His company, Saudi Star, plans
to invest another $2 billion in the fertile lands of Ethiopia
over the next few years on some 1,250,000 acres, which enterprises
will employ about 10,000 workers. If working conditions in that
African country are anything like the conditions of farm workers
in other parts of the world, including the U.S.,
they will be hungry workers, doing stoop labor to feed affluent
people in far off countries.
Some are calling it a land grab,
some call it a land rush, others refer to it as a kind of new colonialism.
But the fact remains that small farmers will be driven off their
lands to be replaced with a kind of cash crop that will benefit
a few corporations or individuals.
In the old colonialism, rulers
sent in their governors and managers and consolidated land for the
production of tobacco, cotton, and other crops that would bring
profits in the world market.
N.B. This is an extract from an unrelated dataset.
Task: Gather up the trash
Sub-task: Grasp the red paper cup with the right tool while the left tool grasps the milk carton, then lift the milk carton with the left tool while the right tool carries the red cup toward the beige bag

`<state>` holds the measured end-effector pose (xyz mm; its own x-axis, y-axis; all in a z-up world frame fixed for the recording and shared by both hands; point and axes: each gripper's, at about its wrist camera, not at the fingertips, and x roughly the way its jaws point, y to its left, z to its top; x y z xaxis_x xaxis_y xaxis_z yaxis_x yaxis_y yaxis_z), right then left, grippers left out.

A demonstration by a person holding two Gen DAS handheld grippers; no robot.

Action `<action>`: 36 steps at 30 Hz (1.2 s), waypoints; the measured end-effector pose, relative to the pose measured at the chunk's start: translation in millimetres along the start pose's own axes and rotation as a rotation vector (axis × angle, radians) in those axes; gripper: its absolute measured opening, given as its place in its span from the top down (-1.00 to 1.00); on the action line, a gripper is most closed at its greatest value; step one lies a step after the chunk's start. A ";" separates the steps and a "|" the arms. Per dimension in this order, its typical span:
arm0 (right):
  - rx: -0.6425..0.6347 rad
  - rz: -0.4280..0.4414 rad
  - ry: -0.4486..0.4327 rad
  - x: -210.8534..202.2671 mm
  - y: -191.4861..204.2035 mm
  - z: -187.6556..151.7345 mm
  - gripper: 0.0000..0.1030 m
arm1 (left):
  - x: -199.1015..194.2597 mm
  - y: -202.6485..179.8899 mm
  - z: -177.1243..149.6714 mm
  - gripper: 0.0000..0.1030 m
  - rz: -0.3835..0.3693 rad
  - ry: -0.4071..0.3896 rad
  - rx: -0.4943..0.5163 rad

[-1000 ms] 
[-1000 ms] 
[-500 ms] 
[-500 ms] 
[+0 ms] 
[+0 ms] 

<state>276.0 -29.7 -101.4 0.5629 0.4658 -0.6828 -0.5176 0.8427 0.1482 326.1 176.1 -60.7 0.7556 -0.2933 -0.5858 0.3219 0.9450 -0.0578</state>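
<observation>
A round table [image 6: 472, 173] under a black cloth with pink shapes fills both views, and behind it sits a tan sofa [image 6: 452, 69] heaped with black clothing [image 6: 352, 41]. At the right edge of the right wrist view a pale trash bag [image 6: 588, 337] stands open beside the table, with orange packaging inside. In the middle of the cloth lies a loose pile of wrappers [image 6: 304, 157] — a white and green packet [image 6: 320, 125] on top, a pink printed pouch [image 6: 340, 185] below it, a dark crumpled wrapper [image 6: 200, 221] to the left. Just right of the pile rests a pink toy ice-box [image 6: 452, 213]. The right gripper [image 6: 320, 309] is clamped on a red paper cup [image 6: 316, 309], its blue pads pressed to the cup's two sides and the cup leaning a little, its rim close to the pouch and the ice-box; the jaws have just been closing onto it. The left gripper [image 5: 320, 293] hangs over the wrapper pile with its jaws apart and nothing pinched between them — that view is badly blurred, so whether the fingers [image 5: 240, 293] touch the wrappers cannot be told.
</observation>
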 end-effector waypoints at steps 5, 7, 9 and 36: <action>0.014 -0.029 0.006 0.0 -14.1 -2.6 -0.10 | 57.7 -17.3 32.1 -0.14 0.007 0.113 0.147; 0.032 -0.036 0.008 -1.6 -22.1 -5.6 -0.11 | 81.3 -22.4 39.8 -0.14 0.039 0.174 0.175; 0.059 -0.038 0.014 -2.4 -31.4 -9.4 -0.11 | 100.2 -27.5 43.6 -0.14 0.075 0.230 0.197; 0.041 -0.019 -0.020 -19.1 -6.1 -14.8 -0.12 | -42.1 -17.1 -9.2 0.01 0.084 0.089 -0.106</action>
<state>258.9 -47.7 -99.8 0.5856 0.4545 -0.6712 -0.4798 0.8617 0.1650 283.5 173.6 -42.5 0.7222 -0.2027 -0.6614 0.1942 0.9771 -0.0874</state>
The people did the work, but they did
not benefit and they no longer had their own small holdings to grow
their own food. Or the land they held in common that fed their herds
or flocks was taken for growing the world cash crop.
In this latest manifestation,
based on the so-called global free market philosophy, entrepreneurs
convince governments of small nations that the leasing or sale of
large tracts of land to foreign business enterprises will be a benefit
to the people.
In Ethiopia,
the former farmers in Awassa will likely be in the ranks of the
farm workers who will be producing food in the booming export business.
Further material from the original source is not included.